Subversif. Choquant. La promo de Climax fait mouche : ce sera du Gaspar Noé pur jus. Mais en mieux. Ou en pire, selon l’admiration ou le mépris que l’on porte au réalisateur à la filmographie excessive. Après Irréversible ou encore Love, le cinéaste italo-argentin poursuit son oeuvre controversée et remporte avec Climax l’Art Cinema Award à la Quinzaine des réalisateurs du Festival de Cannes 2018. Le film, comme l’attribution du prix, ont été le sujet d’une polémique. Rien de moins surprenant ? Pas sûr…
En 1996, à l’appel d’une chorégraphe de renom, un groupe de danseurs urbains se retrouvent dans un local de répétition isolé en bordure d’une forêt, par un temps enneigé.
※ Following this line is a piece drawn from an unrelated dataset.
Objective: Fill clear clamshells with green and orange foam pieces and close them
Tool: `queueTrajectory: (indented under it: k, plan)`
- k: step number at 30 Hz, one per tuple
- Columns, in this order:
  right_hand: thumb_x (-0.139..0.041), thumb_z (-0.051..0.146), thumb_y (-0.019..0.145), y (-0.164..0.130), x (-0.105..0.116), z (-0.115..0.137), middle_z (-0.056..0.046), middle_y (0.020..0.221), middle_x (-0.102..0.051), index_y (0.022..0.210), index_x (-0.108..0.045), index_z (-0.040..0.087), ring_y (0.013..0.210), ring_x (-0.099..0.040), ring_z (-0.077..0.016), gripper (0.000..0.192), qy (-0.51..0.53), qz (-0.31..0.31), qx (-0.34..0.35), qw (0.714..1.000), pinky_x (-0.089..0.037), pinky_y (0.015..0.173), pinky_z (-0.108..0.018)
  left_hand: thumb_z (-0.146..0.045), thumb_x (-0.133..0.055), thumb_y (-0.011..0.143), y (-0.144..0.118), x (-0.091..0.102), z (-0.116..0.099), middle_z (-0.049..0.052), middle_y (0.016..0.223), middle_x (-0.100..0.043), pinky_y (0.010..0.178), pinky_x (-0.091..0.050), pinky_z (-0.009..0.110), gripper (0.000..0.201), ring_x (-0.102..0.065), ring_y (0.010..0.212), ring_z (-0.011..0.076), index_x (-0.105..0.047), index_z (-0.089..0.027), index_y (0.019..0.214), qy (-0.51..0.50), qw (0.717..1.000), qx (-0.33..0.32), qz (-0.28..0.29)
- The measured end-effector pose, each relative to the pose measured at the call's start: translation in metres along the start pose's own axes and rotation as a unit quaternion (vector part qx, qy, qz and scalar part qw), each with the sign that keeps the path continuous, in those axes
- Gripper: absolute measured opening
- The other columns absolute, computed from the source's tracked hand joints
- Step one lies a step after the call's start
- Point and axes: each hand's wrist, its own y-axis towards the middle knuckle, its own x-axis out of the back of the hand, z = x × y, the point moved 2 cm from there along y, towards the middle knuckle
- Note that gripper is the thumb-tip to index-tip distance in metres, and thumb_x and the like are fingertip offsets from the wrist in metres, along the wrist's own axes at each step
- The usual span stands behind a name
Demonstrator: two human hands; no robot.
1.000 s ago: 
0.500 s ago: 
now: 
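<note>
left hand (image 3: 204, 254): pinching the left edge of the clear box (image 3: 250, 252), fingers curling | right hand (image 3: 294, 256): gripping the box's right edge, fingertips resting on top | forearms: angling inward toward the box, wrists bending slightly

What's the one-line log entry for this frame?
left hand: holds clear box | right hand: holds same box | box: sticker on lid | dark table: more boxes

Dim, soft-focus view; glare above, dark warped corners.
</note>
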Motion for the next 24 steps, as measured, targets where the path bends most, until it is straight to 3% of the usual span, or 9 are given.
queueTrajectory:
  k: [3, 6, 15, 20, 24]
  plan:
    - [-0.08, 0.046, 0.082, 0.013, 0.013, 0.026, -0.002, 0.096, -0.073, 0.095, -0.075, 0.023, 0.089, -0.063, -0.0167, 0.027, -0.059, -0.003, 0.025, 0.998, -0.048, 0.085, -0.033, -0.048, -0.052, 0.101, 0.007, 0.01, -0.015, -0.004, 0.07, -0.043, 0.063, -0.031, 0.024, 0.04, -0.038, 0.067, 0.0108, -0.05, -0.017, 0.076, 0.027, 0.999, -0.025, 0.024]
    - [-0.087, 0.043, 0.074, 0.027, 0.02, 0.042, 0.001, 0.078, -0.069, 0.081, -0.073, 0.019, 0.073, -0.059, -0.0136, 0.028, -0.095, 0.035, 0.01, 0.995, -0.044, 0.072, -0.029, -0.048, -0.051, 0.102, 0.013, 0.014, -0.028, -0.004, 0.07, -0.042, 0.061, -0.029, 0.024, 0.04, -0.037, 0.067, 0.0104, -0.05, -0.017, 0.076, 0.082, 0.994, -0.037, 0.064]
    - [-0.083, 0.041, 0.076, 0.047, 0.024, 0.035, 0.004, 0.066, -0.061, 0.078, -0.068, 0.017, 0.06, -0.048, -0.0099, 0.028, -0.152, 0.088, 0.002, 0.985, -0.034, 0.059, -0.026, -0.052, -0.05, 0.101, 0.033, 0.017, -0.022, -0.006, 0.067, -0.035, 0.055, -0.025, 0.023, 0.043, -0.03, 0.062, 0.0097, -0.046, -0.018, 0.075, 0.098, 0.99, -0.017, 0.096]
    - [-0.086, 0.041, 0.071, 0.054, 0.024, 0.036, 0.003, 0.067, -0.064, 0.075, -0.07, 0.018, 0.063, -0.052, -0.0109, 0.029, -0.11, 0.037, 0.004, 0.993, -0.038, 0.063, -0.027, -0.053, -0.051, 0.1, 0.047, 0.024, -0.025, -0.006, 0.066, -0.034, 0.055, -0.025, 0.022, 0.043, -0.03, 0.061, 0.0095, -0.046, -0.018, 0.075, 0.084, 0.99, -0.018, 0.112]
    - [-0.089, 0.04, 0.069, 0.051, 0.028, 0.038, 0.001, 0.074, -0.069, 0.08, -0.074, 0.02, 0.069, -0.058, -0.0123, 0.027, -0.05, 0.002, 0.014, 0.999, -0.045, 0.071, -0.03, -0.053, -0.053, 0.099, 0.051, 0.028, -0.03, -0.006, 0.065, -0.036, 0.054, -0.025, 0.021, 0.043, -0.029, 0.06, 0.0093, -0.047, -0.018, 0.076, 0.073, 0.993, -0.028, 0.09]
À l’issue de la répétition, les danseurs se lancent dans une fête pour décompresser. Mais très vite, il apparaît que quelqu’un a versé une substance illicite dans la sangria qu’ils buvaient.
L’assagissement d’un enfant terrible
Le film se veut être à la hauteur de ce qu’a accompli Noé jusqu’à présent. Et même aller au-delà, si l’on en croit la gradation de la bande-annonce (« Vous avez (…) maudit Love, venez fêter Climax« ). Pourtant il faut admettre que le propos, bien que brutal, est loin de sortir des sentiers de l’horreur grand public. Si on entendait des critiques dénoncer, à cor et à cri la crudité de l’image, dans Climax peu de choses vont jusque dans une forme d’immoralité ou de violence explicite. Remplacées par une abondante utilisation de sous-entendus et autres hors-champs si chers aux productions banalisées du genre. Cela fait de Climax l’oeuvre la plus accessible de Noé. Bien que ses admirateurs se sentiront probablement lésés. Et ce serait dommage.
L’erreur serait de résumer les attentes et le film à ses travers exultés. Certes, la plongée dans les enfers se fait d’autant plus profonde et chaotique qu’elle est soigneusement mise en scène. C’est lorsque tout s’accélère que la dynamique devient inévitable. L’exemple d’une séance vivante qui va plus loin que ce qu’elle montre et in fine, emporte. Mais c’est aussi toute la technique qu’il faut saluer. Le chaos si cher à Noé, a ses limites artistiques semble-t-il. De part la photographie d’abord, toujours brillamment orchestrée par Benoît Debie – qui avait déjà travaillé avec Noé à maintes reprises. D’autant plus pertinente ici qu’elle participe à la désorientation du spectateur. Mêlée aux cris, à la prise de vue désaxée et la musique omniprésente, c’est une véritable expérience sensorielle qui veut se rapprocher de celle des personnages. Sans risque.
Toutefois, si l’on veut bien s’immerger dans le film, il faut passer par une première partie très verbeuse aux séquences injustement longues. Mais coup de théâtre, elles aussi sont sauvées par les scènes de danse. Cas d’école, elles joignent chorégraphies individuelles et collectives exceptionnelles, et réalisation agréablement surprenante. Ce qui nous amène finalement aux acteurs : danseurs avant tout, leur compétence n’est plus à prouver. Pour ce qui est du jeu, tout reste très naturel malgré quelques faux pas localisés.
Climax n’a pas grand chose du film polémique. Ni dans le contenu, ni dans les intentions. S’il n’est pas à mettre dans toutes les mains, ils suit le registre assez classique de l’horreur. C’est dans sa forme qu’il se démarque et prend toute son ampleur. Mais cela ne serait pas lui rendre honneur que de le sur-intellectualiser. C’est avant tout une création qui sublime la monstruosité humaine et dont le cinéma est le medium qui convenait le mieux. Au final, Climax doit être pris comme ce qu’il est : un ballet macabre.